Python Forum

Full Version: HTTP request inside a for loop.
You're currently viewing a stripped down version of our content. View the full version with proper formatting.
I am writing a web scraping script where I have a list of urls to scrap and I iterate through these urls using a for loop. These urls will return the same page structure but with different data hence I am using the same code to scrap all these urls. My problem is that when I run the script, it returns a 404 html error for all the urls in the list and I think its because the for loop is running faster than the 'session.get()' can return the pages. I may be wrong, please advice what you think the problem is.
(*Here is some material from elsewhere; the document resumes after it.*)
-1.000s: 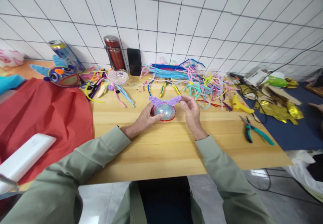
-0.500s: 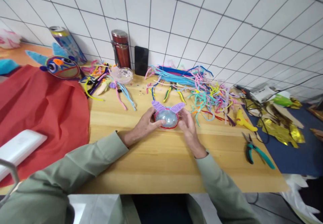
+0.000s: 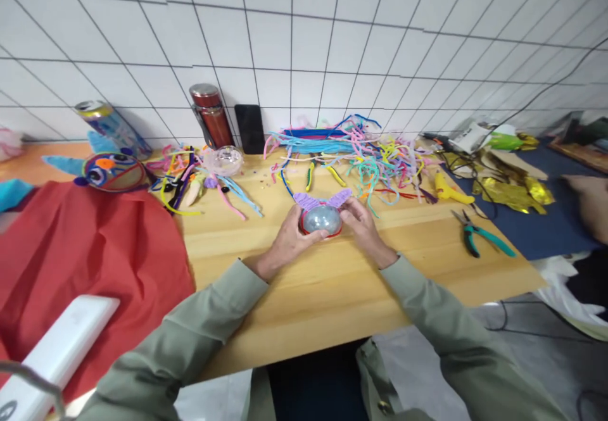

Please see code below.

session = requests.session()
url_list = list(current_urls_set)
if len(url_list) > 0:
   payload = {
       'UserName': 'myemail',
       'Password': 'mypassword'
   }
   session.post('website url here', data=payload)
   rfq_dir = 'C:/Projects/TenderBot_Python/Tenders_and_RFQs/cpt/RFQs/{}'.format(datetime.today().strftime('%d-%m-%Y'))
   if not os.path.exists(rfq_dir):
       os.mkdir(rfq_dir)
   for url in url_list:
       data_list = url.split(',')
       closing_date = datetime.strptime(data_list[1], '%m/%d/%Y %I:%M:%S %p')
       if closing_date > datetime.now():
           rfqHtml = session.get(websit url here{}'.format(data_list[3].strip()))
           print(rfqHtml.text)
Never mind this, I had the urls wrong.